Friday, February 2, 2024

Partnership for a Better Energy Future critical of EPA's Clean Power Plan

The Partnership for a Better Energy Future (PBEF), a group of organizations and trade associations, criticized the Environmental Protection Agency’s (EPA) final Clean Power Plan in a release issued on Monday, calling the regulation expansive and far-reaching.

“This regulation will be exceptionally difficult for manufacturers to meet and will increase energy prices and threaten electric reliability,” National Association of Manufacturers CEO Jay Timmons said. “Manufacturers need policies that foster continued innovation, encourage new investments and allow manufacturers to remain competitive — not ones that punish and penalize.

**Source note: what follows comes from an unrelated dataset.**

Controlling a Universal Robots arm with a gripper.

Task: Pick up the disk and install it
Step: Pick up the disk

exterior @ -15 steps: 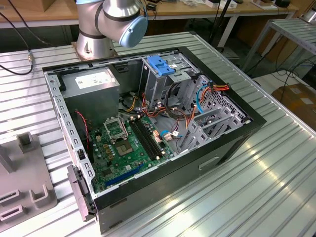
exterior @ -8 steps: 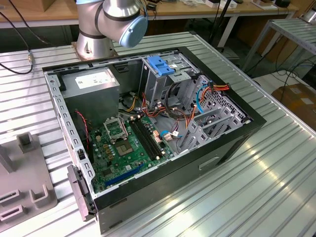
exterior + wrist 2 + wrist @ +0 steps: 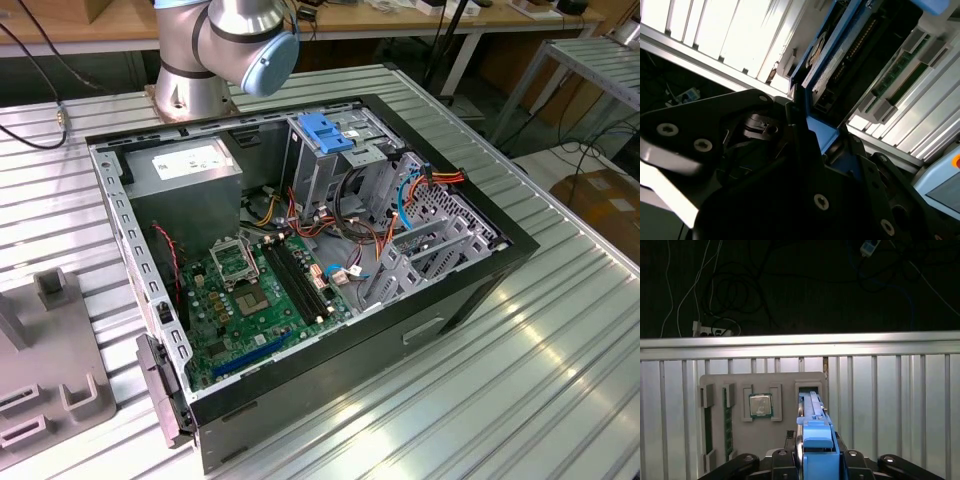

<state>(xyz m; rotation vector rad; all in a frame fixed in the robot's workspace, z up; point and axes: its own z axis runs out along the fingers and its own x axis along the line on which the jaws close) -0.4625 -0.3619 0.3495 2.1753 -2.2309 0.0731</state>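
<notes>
1. in the first wrist view the gripper (image 3: pixel 818 460) has its jaws clamped on the disk (image 3: pixel 812 412), one black finger (image 3: pixel 790 460) pressed to each side of the blue carrier.
2. the disk stands on edge. its far end meets a dark pocket in the grey tray (image 3: pixel 785 440); i cannot tell whether it sits in the pocket or hangs just above it.
3. just beside that pocket lies a processor chip (image 3: pixel 760 405) in its own recess, and past the chip stand two memory sticks (image 3: pixel 728 425) on edge.
4. on the disk's other side the tray ends close by, and open slats of the table (image 3: pixel 890 405) run on from there.
5. beyond the tray the table stops at a bright rail (image 3: pixel 800 346), with dark floor and cables (image 3: pixel 740 290) past the edge.
6. in the second wrist view the disk (image 3: pixel 850 60) shows its connector edge, and the black finger lies flat against the carrier.
7. in the exterior view the computer case (image 3: pixel 480 300) lies open on its side, with a grey tray (image 3: pixel 50 400) at its 8 o'clock.
8. the arm (image 3: pixel 225 45) rises at the case's 11 o'clock.
9. inside the case, the blue handle (image 3: pixel 325 133) tops the drive cage (image 3: pixel 330 175) at 12 o'clock. the grey box (image 3: pixel 185 185) sits at 10 o'clock and the motherboard (image 3: pixel 250 300) at 7 o'clock.
10. from the case's 3 to 6 o'clock the table shows open slats out to its edge.
</notes>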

This regulation and the president’s Climate Regulatory Action Plan are not the answer.”

While the EPA and President Barack Obama have promoted the regulation’s flexibility when it comes to states’ implementation, PBEF and its members, as well as some states, expressed their concerns over the rule’s potential affects on electricity costs and electric grid reliability.

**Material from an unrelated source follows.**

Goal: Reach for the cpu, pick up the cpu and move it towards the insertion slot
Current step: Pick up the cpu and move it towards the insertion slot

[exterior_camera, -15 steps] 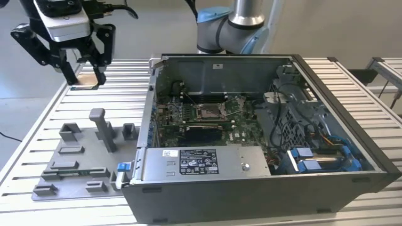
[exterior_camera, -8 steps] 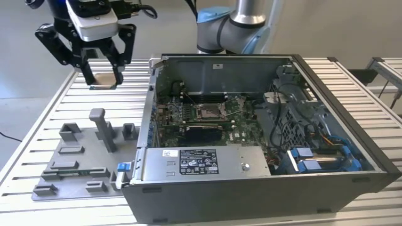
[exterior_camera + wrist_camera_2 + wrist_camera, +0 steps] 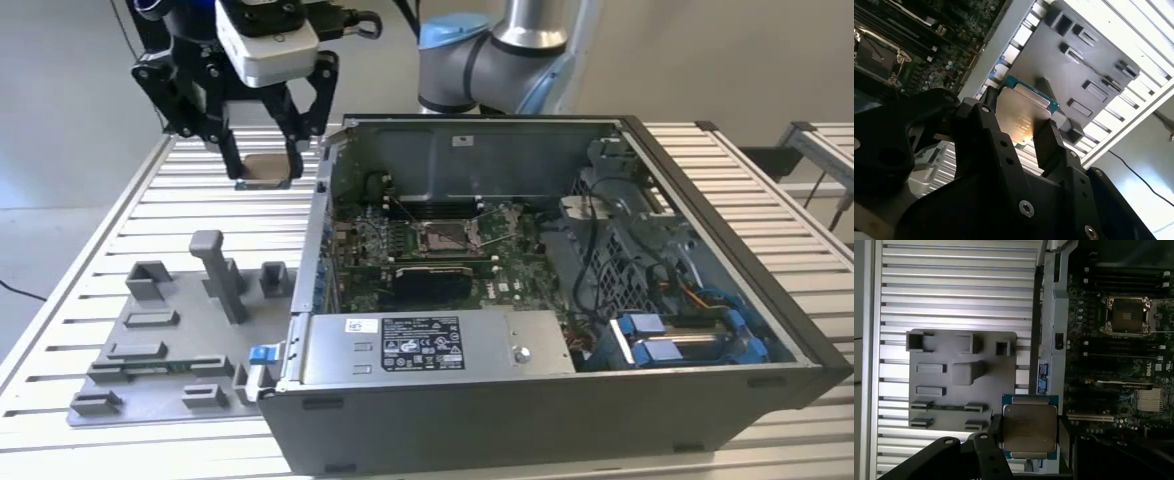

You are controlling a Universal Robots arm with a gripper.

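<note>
above table, gripper (image 3: pixel 267 165) clamps cpu (image 3: pixel 268 166).

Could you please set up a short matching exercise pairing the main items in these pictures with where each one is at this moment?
Items:
1. cpu
2. slot
3. grey fixture
4. claw

Places:
A. on the slatted table, beside the case
B. on the green board inside the open case
C. raised above the table, outside the case
D. clamped between the claw's fingers

Pairs: 1-D, 2-B, 3-A, 4-C
</note>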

“Even in the face of damning analyses and scathing opposition from across the country, EPA’s final carbon rule reveals what we’ve said for months – this agency is pursuing an illegal plan that will drive up electricity costs and put people out of work,” American Coalition for Clean Coal Electricity President and CEO Mike Duncan said. “This rule fails across the board, but most troubling is that it fails the millions of families and businesses who rely on affordable electricity to help them keep food on the table and the lights on.”